■ Your assignment ■
Once you find the line containing "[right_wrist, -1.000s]" in the data below, copy it and each following line exactly, up to and including the line containing "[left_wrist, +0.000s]", and nothing else.

■ Data extract ■
┄┄┄┄┄┄┄┄┄┄┄┄┄┄┄┄┄┄┄┄
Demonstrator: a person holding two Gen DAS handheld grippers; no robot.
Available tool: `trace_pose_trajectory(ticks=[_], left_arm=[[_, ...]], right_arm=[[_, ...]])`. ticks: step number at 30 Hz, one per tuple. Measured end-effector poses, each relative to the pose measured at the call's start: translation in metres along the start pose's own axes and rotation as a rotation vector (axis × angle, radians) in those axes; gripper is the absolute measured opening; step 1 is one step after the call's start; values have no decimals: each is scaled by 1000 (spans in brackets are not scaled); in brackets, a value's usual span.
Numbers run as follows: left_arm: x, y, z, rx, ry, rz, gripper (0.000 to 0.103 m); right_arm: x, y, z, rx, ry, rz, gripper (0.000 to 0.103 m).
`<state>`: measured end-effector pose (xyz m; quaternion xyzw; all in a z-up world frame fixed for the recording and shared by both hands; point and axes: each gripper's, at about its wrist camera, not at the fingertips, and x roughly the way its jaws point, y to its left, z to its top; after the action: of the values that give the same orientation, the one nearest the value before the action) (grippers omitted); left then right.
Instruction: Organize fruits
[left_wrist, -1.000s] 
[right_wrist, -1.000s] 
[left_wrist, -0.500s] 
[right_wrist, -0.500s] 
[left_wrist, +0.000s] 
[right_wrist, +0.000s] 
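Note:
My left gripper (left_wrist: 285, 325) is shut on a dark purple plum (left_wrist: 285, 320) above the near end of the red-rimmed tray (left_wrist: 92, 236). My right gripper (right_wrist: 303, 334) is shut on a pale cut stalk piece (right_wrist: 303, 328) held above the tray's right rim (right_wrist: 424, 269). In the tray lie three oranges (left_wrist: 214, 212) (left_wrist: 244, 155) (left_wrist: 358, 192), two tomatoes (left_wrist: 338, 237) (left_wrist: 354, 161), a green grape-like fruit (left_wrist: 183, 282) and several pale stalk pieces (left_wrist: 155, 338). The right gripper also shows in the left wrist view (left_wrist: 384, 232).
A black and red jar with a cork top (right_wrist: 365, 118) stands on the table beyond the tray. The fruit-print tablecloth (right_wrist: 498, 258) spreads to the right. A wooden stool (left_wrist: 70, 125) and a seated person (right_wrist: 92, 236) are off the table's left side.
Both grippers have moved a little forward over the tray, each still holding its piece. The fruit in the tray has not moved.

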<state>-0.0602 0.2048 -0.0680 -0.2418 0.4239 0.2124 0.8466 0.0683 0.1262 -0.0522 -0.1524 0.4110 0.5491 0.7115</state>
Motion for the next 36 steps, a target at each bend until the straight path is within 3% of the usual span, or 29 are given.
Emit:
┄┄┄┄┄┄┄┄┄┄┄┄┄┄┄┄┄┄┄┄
■ Exercise output ■
[right_wrist, -1.000s] 
[left_wrist, -0.500s] 
[right_wrist, -0.500s] 
[left_wrist, +0.000s] 

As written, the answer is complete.